> **EXERCISE**:
What appears from the first line of the data below through the line containing "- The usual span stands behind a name", both included, should be copied exactly, and nothing else.

> **MATERIAL PROVIDED**:
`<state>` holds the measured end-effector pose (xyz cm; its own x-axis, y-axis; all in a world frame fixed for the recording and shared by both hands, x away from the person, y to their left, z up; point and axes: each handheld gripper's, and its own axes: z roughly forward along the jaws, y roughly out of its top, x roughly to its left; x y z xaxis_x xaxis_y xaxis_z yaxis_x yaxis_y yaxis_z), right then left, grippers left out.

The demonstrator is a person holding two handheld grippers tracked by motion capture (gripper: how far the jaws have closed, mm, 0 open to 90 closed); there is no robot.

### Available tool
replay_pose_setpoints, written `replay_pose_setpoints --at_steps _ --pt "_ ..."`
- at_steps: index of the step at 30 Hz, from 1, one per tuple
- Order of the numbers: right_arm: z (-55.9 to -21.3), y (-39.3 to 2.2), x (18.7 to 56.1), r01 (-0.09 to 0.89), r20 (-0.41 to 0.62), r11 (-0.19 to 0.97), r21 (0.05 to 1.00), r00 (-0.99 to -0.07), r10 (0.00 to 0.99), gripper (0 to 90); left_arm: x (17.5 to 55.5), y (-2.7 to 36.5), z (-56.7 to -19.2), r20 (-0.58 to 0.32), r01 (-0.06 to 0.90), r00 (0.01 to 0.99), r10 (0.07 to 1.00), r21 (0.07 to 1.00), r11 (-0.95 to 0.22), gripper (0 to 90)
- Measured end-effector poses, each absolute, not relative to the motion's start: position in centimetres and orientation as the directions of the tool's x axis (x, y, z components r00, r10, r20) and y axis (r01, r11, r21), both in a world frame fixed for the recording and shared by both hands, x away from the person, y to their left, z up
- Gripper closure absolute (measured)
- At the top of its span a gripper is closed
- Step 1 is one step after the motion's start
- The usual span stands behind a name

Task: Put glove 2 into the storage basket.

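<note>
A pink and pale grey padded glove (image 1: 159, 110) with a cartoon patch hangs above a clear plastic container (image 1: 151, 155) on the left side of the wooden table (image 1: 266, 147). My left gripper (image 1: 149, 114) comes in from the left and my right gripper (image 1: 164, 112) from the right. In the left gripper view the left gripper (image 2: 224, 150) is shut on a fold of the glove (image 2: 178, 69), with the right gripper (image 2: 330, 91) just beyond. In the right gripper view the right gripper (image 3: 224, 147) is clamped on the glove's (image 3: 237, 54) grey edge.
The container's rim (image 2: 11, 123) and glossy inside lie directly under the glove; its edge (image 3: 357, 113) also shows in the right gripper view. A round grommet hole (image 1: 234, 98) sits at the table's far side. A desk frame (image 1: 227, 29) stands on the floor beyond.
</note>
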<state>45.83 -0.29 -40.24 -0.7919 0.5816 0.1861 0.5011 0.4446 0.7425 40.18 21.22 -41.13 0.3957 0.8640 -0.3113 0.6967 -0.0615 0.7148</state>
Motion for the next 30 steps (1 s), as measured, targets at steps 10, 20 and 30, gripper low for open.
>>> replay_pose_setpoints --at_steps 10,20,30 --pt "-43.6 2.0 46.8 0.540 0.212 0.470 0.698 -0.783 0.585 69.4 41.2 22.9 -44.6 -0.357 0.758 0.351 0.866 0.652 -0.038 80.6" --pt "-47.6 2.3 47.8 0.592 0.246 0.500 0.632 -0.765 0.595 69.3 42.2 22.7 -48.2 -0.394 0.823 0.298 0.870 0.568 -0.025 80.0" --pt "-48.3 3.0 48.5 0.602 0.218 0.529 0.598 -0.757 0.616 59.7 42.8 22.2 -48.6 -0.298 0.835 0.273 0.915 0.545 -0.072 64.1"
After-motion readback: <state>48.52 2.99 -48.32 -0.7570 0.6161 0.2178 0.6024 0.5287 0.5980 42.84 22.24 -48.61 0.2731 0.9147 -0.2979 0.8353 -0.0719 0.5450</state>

> **OUTPUT BELOW**:
`<state>` holds the measured end-effector pose (xyz cm; its own x-axis, y-axis; all in a world frame fixed for the recording and shared by both hands, x away from the person, y to their left, z up; point and axes: each handheld gripper's, and its own axes: z roughly forward along the jaws, y roughly out of its top, x roughly to its left; x y z xaxis_x xaxis_y xaxis_z yaxis_x yaxis_y yaxis_z), right then left, grippers left out.

The demonstrator is a person holding two handheld grippers tracked by motion capture (gripper: how far the jaws have closed, mm, 0 open to 90 closed); there is no robot.

### Available tool
replay_pose_setpoints, written `replay_pose_setpoints --at_steps _ --pt "_ ..."`
- at_steps: index of the step at 30 Hz, from 1, one per tuple
- Order of the numbers: right_arm: z (-55.9 to -21.3), y (-39.3 to 2.2), x (18.7 to 56.1), r01 (-0.09 to 0.89), r20 (-0.41 to 0.62), r11 (-0.19 to 0.97), r21 (0.05 to 1.00), r00 (-0.99 to -0.07), r10 (0.00 to 0.99), gripper (0 to 90); left_arm: x (17.5 to 55.5), y (-2.7 to 36.5), z (-56.7 to -19.2), r20 (-0.58 to 0.32), r01 (-0.06 to 0.90), r00 (0.01 to 0.99), r10 (0.07 to 1.00), r21 (0.07 to 1.00), r11 (-0.95 to 0.22), gripper (0 to 90)
- Measured end-effector poses, each absolute, not relative to the motion's start: position in centimetres and orientation as the directions of the tool's x axis (x, y, z components r00, r10, r20) and y axis (r01, r11, r21), both in a world frame fixed for the recording and shared by both hands, x away from the person, y to their left, z up
- Gripper closure absolute (measured)
- At the top of its span a gripper is closed
- Step 1 is one step after the motion's start
- The usual span stands behind a name

Nothing else goes in the answer.